* What to work on
Even the shortest line counts, so transcribe all the data exactly.

(Input data)

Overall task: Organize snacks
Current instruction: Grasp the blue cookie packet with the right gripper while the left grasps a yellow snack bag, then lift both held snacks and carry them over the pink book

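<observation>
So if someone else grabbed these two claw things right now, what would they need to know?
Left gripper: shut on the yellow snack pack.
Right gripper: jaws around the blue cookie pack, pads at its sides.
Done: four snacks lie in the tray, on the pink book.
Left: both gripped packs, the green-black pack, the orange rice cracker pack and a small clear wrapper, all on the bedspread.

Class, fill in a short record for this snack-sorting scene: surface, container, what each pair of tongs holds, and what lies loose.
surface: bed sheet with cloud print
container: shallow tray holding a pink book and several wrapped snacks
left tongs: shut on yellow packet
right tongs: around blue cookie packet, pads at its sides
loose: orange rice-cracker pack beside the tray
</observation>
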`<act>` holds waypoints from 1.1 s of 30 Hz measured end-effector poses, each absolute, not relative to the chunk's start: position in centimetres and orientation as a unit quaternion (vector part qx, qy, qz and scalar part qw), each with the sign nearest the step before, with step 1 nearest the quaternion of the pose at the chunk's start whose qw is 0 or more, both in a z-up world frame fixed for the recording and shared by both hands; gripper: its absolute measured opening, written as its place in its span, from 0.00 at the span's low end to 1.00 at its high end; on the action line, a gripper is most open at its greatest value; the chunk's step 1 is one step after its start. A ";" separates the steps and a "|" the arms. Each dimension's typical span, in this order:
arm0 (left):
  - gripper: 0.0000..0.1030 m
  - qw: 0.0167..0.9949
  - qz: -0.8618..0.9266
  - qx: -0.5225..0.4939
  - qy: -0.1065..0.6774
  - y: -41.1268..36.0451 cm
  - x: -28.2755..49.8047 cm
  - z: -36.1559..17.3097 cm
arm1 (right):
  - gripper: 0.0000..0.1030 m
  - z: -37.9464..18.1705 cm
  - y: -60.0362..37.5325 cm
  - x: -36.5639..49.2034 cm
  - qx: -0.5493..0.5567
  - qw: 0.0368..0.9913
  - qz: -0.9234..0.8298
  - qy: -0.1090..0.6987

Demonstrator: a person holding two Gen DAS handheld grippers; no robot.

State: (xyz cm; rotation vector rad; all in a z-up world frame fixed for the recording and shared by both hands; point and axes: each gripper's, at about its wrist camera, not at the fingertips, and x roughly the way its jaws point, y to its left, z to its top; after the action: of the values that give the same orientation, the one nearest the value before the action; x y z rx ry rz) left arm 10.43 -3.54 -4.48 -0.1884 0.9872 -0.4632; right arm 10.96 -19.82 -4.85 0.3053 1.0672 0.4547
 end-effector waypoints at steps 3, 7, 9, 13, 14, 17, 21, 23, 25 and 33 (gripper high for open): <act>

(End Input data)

* Answer to the exercise
Overall task: Organize snacks
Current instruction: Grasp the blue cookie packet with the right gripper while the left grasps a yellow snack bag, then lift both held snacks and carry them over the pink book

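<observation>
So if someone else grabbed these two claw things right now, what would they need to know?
Left gripper: shut on the yellow snack pack.
Right gripper: jaws around the blue cookie pack, pads at its sides.
Done: four snacks lie in the tray, on the pink book.
Left: both gripped packs, the green-black pack, the orange rice cracker pack and a small clear wrapper, all on the bedspread.

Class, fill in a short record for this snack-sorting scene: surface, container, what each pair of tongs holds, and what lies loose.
surface: bed sheet with cloud print
container: shallow tray holding a pink book and several wrapped snacks
left tongs: shut on yellow packet
right tongs: around blue cookie packet, pads at its sides
loose: orange rice-cracker pack beside the tray
</observation>
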`<act>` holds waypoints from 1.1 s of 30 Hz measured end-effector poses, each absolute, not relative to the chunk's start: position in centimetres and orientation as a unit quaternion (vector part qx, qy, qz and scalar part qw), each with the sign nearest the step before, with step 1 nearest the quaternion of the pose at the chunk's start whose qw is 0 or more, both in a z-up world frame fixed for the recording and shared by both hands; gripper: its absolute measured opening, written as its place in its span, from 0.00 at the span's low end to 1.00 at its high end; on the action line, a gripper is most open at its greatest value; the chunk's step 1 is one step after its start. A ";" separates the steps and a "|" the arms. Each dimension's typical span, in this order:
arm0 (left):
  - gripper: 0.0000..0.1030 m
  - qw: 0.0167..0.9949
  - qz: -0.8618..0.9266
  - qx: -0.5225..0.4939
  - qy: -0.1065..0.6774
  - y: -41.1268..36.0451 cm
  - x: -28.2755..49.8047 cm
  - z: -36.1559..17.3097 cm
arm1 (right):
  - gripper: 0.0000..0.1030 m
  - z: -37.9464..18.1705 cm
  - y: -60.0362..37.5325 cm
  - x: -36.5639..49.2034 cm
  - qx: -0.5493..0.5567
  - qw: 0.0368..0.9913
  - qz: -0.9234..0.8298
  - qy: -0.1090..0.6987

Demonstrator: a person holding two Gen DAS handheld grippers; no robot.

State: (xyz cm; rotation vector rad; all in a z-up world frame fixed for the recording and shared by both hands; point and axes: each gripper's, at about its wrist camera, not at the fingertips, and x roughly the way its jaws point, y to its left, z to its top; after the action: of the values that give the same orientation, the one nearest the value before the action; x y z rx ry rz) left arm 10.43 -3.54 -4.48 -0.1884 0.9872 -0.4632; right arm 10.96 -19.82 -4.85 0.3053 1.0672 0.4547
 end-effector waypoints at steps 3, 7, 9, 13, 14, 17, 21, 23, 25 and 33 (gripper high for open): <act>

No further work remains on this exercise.